Exactly as written, print every line of the listing below and omit its pictures.

= Beginning of Section =

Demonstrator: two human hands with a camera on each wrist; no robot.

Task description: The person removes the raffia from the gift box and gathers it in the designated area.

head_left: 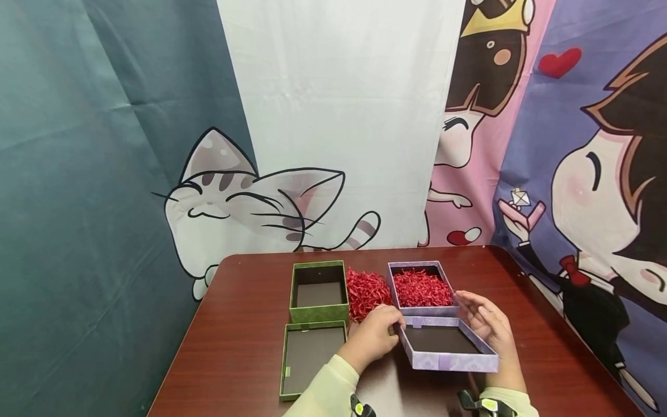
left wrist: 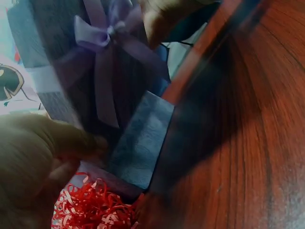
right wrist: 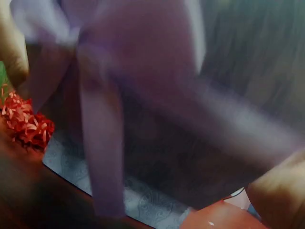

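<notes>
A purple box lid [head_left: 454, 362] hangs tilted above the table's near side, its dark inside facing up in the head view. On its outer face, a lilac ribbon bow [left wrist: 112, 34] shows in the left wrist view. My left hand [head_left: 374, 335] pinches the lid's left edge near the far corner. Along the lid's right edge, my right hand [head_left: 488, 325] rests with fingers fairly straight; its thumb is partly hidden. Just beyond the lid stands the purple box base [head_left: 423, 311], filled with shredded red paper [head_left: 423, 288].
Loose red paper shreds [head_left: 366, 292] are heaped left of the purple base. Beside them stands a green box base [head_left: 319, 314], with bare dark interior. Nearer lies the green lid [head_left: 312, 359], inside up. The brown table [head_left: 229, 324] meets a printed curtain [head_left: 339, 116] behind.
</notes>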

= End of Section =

OUTPUT OF THE EXERCISE:
Demonstrator: two human hands with a camera on each wrist; no robot.

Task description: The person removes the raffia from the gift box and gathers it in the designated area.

head_left: 
left wrist: 
right wrist: 

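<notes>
A purple box lid [head_left: 454, 362] hangs tilted above the table's near side, its dark inside facing up in the head view. On its outer face, a lilac ribbon bow [left wrist: 112, 34] shows in the left wrist view. My left hand [head_left: 374, 335] pinches the lid's left edge near the far corner. Along the lid's right edge, my right hand [head_left: 488, 325] rests with fingers fairly straight; its thumb is partly hidden. Just beyond the lid stands the purple box base [head_left: 423, 311], filled with shredded red paper [head_left: 423, 288].
Loose red paper shreds [head_left: 366, 292] are heaped left of the purple base. Beside them stands a green box base [head_left: 319, 314], with bare dark interior. Nearer lies the green lid [head_left: 312, 359], inside up. The brown table [head_left: 229, 324] meets a printed curtain [head_left: 339, 116] behind.
</notes>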

This exercise requires no further output.